[Start of Attachment]
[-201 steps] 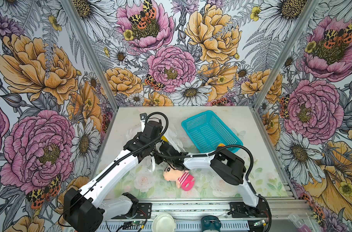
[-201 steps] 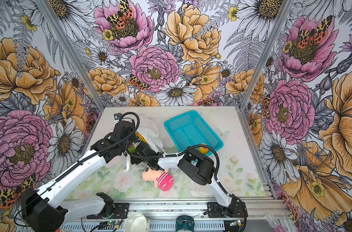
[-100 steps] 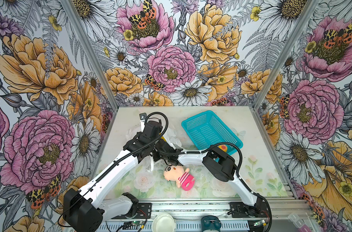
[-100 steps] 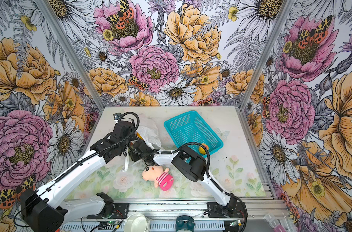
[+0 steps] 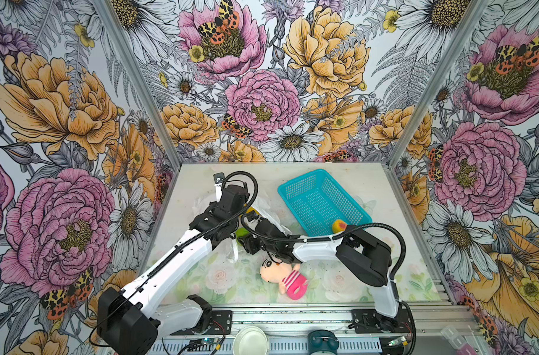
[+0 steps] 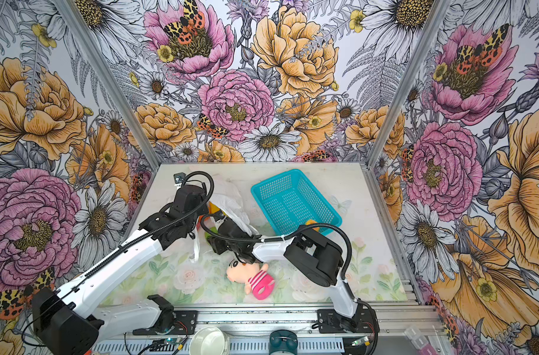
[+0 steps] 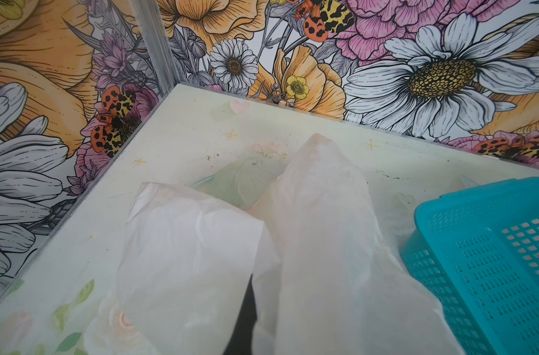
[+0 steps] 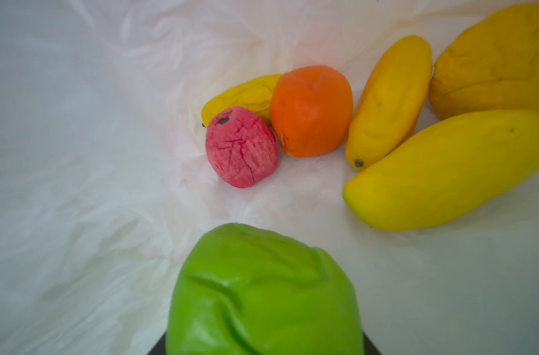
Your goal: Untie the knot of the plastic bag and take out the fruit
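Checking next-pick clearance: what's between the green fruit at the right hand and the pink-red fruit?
Nothing but bare, crumpled plastic bag between the green fruit and the pink-red fruit, as the right wrist view shows.

A thin translucent white plastic bag fills the right wrist view. Against it are set a glossy bright green toy fruit at lower centre, a wrinkled pink-red round fruit veined in darker red, a plain orange round fruit, and long yellow to yellow-orange fruits at the right. In both top views a turquoise perforated plastic basket is shown right of centre, with a yellow round fruit blushed pink-red at its lower corner. Below centre, a soft plush doll is coloured pale peach, with black hair and pink-and-white stripes.
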Tool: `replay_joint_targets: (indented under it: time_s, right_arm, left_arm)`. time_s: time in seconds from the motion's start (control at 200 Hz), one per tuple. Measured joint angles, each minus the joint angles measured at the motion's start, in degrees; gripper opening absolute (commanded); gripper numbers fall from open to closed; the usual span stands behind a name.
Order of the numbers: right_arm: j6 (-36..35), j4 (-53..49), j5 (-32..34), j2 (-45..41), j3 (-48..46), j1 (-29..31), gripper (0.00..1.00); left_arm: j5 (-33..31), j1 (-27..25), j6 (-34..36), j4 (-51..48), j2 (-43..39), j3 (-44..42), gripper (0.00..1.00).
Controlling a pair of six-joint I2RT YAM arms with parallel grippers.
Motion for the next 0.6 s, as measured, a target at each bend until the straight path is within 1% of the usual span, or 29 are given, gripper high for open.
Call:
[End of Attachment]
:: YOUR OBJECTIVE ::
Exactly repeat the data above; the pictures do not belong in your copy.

:: WRITTEN ANSWER ::
[-201 steps] 
[-201 steps] 
[-100 steps] 
[-100 steps] 
[+0 steps] 
[+0 steps] 
[+0 steps] 
[+0 steps] 
Your goal: Untie the knot of the plastic bag and take out the fruit
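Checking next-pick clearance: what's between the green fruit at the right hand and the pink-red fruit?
Nothing but bare, crumpled plastic bag between the green fruit and the pink-red fruit, as the right wrist view shows.

A thin translucent white plastic bag fills the right wrist view. Against it are set a glossy bright green toy fruit at lower centre, a wrinkled pink-red round fruit veined in darker red, a plain orange round fruit, and long yellow to yellow-orange fruits at the right. In both top views a turquoise perforated plastic basket is shown right of centre, with a yellow round fruit blushed pink-red at its lower corner. Below centre, a soft plush doll is coloured pale peach, with black hair and pink-and-white stripes.
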Tool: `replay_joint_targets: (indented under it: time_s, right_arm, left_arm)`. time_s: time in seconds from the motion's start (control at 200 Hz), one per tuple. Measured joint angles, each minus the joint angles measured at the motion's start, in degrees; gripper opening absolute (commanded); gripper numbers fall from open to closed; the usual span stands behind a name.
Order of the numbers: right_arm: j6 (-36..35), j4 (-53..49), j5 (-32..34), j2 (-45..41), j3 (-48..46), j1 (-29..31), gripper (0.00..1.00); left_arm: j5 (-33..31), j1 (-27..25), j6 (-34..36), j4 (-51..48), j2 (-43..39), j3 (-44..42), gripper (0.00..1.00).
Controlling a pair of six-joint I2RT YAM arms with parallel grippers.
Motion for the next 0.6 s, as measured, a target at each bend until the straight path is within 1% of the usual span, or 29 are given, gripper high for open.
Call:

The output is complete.